In tema di adozione del minore, infatti, il giudice, valutando lo stato di abbandono quale presupposto ai fini della dichiarazione di adottabilità, deve fondare il suo convincimento su un riscontro attuale e concreto che si basa su indagini e approfondimenti riferiti alla situazione presente, e non passata, considerando la volontà positiva di recupero del rapporto genitoriale da parte dei genitori.
Alla luce di tali principi, gli Ermellini rilevano che è proprio ciò che è stato fatto nel caso di specie dal Giudice del merito, il quale ha argomentato in modo esaustivo lo stato di abbandono dei minori e l’insussistenza di ogni possibilità di recupero della capacità genitoriale del padre, vista la sua inidoneità e assoluta mancanza di volontà in tal senso, anche alla luce dei precedenti penali significativi a suo carico.
Segue allora la declaratoria di inammissibilità del ricorso.
Svolgimento del processo
Con ricorso del 20.8.20 il Pubblico Ministero presso il Tribunale per i minorenni di Palermo chiedeva che venisse dichiarato lo stato di abbandono e la conseguente dichiarazione di adottabilità dei minori S. e S. C., e E. P. B..
Il Tribunale, con sentenza del 2021, dichiarava la madre, P.B., decaduta dalla responsabilità genitoriale sui detti minori e collocando quest’ultimi provvisoriamente presso una o più famiglie, con nomina di un tutore.
Con sentenza del 31.3.2003, la Corte d’appello ha rigettato l’appello proposto da M. C., osservando che: l’impugnazione era generica, priva di critiche specifiche; nel 2019, il Tribunale di Agrigento aveva rigettato la domanda di riconoscimento del figlio minore E. P. proposta dal C. il quale non era dunque legittimato ad impugnare la pronuncia per cui è causa nella parte nella quale aveva dichiarato lo stato di adottabilità del predetto minore; con provvedimento del 2017 il medesimo Tribunale aveva confermato il ricovero dei minori presso una comunità ad indirizzo segreto ove erano già stati accolti unitamente alla madre, incaricando il Servizio sociale di attuare interventi di sostegno e vigilanza, e di effettuare un’indagine sociale sui nuclei familiari sia del padre che della madre, dalla quale era emerso che a carico del C. pendevano plurimi procedimenti penali per reati contro il patrimonio, di lesioni, detenzione di armi, che il padre era ricordato dai minori con paura, descrivendone comportamenti violenti; gli operatori della nuova comunità registravano, con il passar del tempo, una crescente incapacità materna nella prassi quotidiana e un fragilità di fondo della B.; non era stato possibile avviare percorsi di recupero della genitorialità nei confronti del C. per l’assenza di ogni legame con i figli, oltre ai precedenti penali.
Con sentenza del 2018 il Tribunale per i minorenni dichiarava il ricorrente decaduto dalla responsabilità genitoriale sui figli; per madre e figli minori veniva disposta proroga del loro ricovero presso la struttura protetta ospitante per 18 mesi, ed i minori venivano affidati al Servizio sociale, rilevando che: non vi era spazio concreto per instaurare relazioni genitoriali ulteriori e parallele, quali quelle conseguenti all’affidamento etero-familiare o all’adozione di cui all’art. 44, lett. d), l. n. 184/83, con particolare riferimento alla capacità concreta degli appellanti di consentire l’instaurazione di ulteriori legami genitoriali e di comprendere e non ostacolare la funzione necessariamente vicariante assolta da un secondo nucleo parentale; pertanto, non erano praticabili forme differenti di adozione tali da consentire il mantenimento dei legami con la famiglia d’origine dei minori in questione.
M. C. ricorre in cassazione con unico motivo.
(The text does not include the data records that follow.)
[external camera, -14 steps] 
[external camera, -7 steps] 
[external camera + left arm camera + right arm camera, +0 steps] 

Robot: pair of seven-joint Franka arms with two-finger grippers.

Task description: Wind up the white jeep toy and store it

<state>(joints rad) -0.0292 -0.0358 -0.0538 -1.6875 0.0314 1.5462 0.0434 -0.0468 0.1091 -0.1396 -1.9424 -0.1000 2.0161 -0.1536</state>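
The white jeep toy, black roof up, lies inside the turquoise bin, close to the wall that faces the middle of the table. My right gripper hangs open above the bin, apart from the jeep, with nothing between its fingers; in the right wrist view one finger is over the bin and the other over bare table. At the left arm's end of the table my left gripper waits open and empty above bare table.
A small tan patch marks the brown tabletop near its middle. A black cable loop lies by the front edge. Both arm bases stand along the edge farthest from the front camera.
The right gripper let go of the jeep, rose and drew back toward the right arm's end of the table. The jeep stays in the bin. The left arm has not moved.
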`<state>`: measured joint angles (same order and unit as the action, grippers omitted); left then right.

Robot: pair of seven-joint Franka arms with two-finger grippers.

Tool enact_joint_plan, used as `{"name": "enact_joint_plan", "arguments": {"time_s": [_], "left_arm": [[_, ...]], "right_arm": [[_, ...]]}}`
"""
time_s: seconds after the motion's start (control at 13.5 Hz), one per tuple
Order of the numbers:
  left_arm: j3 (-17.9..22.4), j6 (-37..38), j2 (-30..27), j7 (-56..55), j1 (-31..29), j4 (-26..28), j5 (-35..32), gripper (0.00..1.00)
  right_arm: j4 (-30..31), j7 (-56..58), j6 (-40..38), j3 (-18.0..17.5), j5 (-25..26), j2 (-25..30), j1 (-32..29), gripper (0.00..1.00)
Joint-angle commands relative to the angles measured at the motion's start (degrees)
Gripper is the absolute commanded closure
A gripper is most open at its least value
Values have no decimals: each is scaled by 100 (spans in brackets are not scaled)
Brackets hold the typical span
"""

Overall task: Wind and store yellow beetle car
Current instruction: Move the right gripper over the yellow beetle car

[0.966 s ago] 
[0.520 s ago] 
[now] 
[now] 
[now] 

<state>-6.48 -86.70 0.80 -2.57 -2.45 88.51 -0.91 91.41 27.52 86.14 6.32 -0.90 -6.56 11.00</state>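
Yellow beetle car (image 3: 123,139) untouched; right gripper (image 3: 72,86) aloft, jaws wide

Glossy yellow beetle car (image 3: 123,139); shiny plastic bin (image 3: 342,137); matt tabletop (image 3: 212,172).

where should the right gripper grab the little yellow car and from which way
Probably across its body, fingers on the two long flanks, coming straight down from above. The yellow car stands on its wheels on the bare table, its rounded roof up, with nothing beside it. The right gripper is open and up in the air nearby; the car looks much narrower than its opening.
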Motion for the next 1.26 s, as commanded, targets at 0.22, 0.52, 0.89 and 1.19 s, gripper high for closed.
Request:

Resiste con controricorso l’avv. G. R., tutrice provvisoria dei minori. Non hanno svolto difese P. B. e la Procura Generale presso la Corte d’appello.
Motivi della decisione
L’unico motivo denunzia nullità della sentenza per violazione degli artt. 132, c.2, n.4, c.p.c., 1, 8, 12, c.1, 15, 17, c.4, Convenzione di Strasburgo, 2729 c.c., 29, 30 Cost., per aver la Corte d’appello motivato lo stato di abbandono dei tre minori in maniera generica ed apparente, avendo esaminato fatti, valutati dai Servizi sociali, che risalivano a tempo prima della decisione, senza indicare la gravità dei fatti contestati.
Il ricorso è inammissibile.
Il giudice di merito, nell'accertare lo stato di adottabilità di un minore, deve esprimere una prognosi sull'effettiva ed attuale possibilità di recupero, attraverso un percorso di crescita e sviluppo delle capacità e competenze genitoriali, con riferimento, in primo luogo, alla elaborazione, da parte dei genitori, di un progetto, anche futuro, di assunzione diretta della responsabilità genitoriale, caratterizzata da cura, accudimento, coabitazione con il minore, ancorché con l'aiuto di parenti o di terzi, ed avvalendosi dell'intervento dei servizi territoriali (Cass., n. 9501/23).
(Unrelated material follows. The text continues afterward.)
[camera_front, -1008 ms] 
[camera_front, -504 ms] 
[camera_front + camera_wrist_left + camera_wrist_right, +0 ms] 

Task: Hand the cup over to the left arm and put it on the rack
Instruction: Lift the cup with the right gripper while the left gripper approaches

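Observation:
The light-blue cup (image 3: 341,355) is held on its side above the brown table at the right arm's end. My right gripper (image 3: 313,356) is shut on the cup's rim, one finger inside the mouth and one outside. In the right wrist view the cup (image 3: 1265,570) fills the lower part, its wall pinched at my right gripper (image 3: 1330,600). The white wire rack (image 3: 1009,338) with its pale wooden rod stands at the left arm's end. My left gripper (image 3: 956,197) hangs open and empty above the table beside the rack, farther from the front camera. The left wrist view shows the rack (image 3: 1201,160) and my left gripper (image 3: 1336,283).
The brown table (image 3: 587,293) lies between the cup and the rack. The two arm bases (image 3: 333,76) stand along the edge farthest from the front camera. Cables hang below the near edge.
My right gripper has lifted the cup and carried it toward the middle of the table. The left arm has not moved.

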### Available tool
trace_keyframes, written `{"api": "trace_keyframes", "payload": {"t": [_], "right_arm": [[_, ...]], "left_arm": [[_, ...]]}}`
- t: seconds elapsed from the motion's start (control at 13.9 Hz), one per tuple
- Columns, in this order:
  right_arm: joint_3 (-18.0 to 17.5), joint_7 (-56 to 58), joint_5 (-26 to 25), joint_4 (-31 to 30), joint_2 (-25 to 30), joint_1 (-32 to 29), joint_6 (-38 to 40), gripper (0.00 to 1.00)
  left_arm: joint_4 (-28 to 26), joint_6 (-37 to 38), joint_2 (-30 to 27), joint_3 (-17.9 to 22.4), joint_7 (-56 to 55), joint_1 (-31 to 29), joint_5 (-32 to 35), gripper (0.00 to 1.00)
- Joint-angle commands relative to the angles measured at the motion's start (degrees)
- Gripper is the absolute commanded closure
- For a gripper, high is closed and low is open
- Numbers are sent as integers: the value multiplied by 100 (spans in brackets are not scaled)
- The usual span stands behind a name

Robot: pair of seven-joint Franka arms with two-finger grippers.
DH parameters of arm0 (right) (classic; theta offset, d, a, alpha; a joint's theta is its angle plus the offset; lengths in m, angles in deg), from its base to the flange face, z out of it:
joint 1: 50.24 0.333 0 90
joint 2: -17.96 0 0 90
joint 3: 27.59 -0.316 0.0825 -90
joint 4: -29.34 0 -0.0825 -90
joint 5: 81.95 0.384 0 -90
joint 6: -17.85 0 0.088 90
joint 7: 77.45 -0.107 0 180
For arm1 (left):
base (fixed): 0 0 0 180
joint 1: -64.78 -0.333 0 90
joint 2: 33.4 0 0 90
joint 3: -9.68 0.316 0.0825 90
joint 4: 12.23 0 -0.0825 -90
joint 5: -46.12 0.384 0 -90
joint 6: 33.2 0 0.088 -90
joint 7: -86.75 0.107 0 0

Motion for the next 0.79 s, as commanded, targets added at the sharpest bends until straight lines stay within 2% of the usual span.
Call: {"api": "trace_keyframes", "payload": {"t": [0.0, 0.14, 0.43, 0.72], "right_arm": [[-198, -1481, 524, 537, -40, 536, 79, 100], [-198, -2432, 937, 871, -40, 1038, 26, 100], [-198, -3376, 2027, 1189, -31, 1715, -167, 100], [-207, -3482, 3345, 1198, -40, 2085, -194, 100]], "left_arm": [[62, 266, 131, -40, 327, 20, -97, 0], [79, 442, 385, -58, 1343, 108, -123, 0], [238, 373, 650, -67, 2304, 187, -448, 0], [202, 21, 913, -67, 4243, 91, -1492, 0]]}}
In tema di adozione del minore, il giudice, nella valutazione della situazione di abbandono, quale presupposto per la dichiarazione dello stato di adottabilità, deve fondare il suo convincimento effettuando un riscontro attuale e concreto, basato su indagini ed approfondimenti riferiti alla situazione presente e non passata, tenendo conto della positiva volontà di recupero del rapporto genitoriale da parte dei genitori (Cass., n. 4002/23).
Nel caso concreto, il motivo è diretto al riesame dei fatti, o a ribaltarne l’interpretazione adottata correttamente dalla Corte territoriale che ha plausibilmente, ed in maniera esaustiva, argomentato sullo stato d’abbandono dei minori e sull’insussistenza di qualunque possibilità di recupero della capacità genitoriale del ricorrente, considerata la sua inidoneità e l’assoluta mancanza di sua volontà, anche alla luce dei rilevanti precedenti penali.
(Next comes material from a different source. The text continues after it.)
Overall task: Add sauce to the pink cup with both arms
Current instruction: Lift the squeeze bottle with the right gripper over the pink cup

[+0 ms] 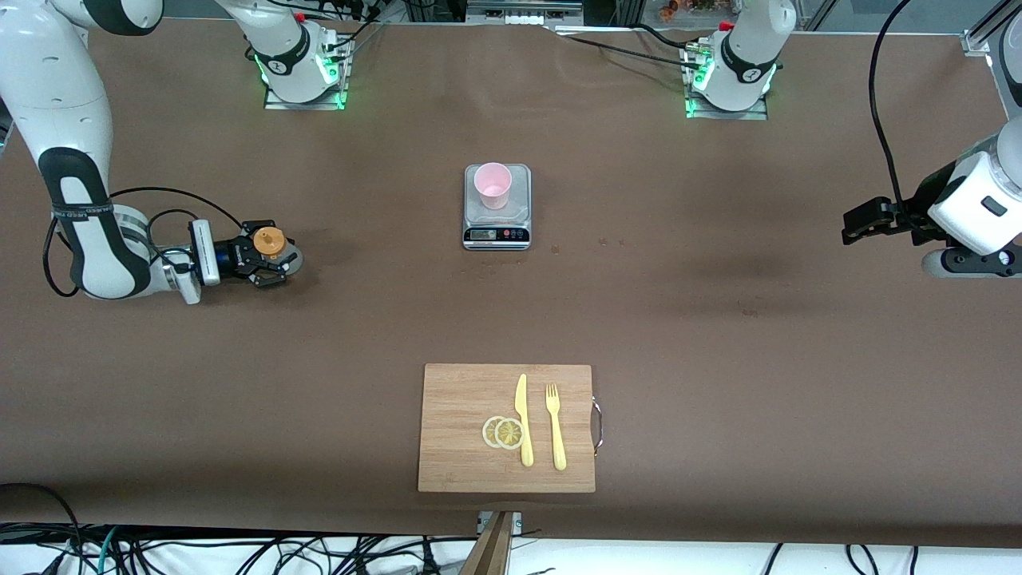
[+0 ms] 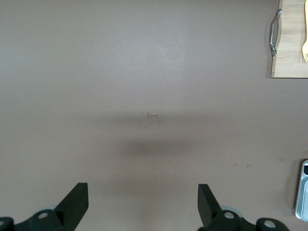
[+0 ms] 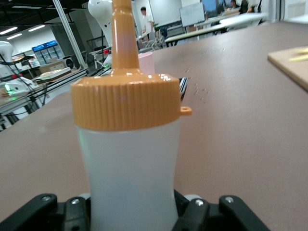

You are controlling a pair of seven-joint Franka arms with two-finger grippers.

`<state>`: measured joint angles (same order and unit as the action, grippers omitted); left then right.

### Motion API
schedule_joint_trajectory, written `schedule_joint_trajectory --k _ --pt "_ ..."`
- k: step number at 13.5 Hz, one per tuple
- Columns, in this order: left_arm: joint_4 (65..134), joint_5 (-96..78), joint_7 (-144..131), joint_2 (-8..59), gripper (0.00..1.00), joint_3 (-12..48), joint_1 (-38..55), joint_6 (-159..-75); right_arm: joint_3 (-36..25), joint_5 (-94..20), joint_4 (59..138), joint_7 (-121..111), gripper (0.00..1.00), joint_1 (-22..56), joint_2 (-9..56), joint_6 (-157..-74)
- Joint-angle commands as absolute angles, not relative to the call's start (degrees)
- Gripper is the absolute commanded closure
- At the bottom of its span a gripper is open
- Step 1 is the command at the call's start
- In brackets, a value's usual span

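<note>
A small translucent whitish plastic squeeze bottle with an orange nozzle cap [image 1: 269,239] stands upright on the brown table toward the right arm's end, pinched around its body by the right gripper [image 1: 271,257], whose black fingers press in from both sides. The small pale pink plastic cup [image 1: 493,185] sits on a silver kitchen scale [image 1: 497,233] at the table's middle, well apart from the bottle and roughly between the two arms. The left gripper [image 2: 143,204] hovers over bare table near its own end, fingers spread wide and holding nothing, waiting
</note>
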<state>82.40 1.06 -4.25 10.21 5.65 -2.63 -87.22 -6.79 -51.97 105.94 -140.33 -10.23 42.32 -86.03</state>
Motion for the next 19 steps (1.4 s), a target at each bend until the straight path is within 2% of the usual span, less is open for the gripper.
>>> schedule_joint_trajectory --k 1,4,9,13,19 --pt "80.8 0.0 -3.1 10.9 0.0 5.6 -2.6 -86.0 -6.9 -48.6 105.8 -131.6 0.81 -7.7 37.6 -85.5" --pt "80.8 0.1 -3.1 10.9 0.0 5.6 -2.6 -86.0 -6.9 -45.0 105.8 -121.6 0.82 -3.6 32.5 -86.5" --pt "80.8 0.0 -3.1 10.9 0.0 5.6 -2.5 -86.0 -6.9 -33.0 105.0 -102.0 0.82 8.7 23.5 -93.4" --pt "80.8 0.0 -3.1 10.9 0.0 5.6 -2.5 -86.0 -5.0 -18.5 99.7 -85.4 0.82 19.0 22.3 -93.5" --pt "80.8 0.0 -3.1 10.9 0.0 5.6 -2.5 -86.0 3.7 -4.1 99.3 -69.8 0.82 24.1 22.7 -93.6"
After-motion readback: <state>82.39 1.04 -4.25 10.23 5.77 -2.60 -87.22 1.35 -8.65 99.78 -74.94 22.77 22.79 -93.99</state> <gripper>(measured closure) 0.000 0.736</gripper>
Pertanto, la doglianza sull’omessa o apparente pronuncia è in sostanza del tutto generica e non attinge la ratio decidendi.
Data la natura della causa, e gli interessi sostanziali sottesi, ricorrono giusti motivi per compensare le spese del giudizio. La causa risulta esente dal contributo unificato.
P.Q.M.
La Corte dichiara inammissibile il ricorso e compensa interamente tra le parti le spese del giudizio.
Dispone che ai sensi dell’art. 52 del d.lgs. n. 196/03, in caso di diffusione della presente ordinanza si omettano le generalità e gli altri dati identificativi delle parti.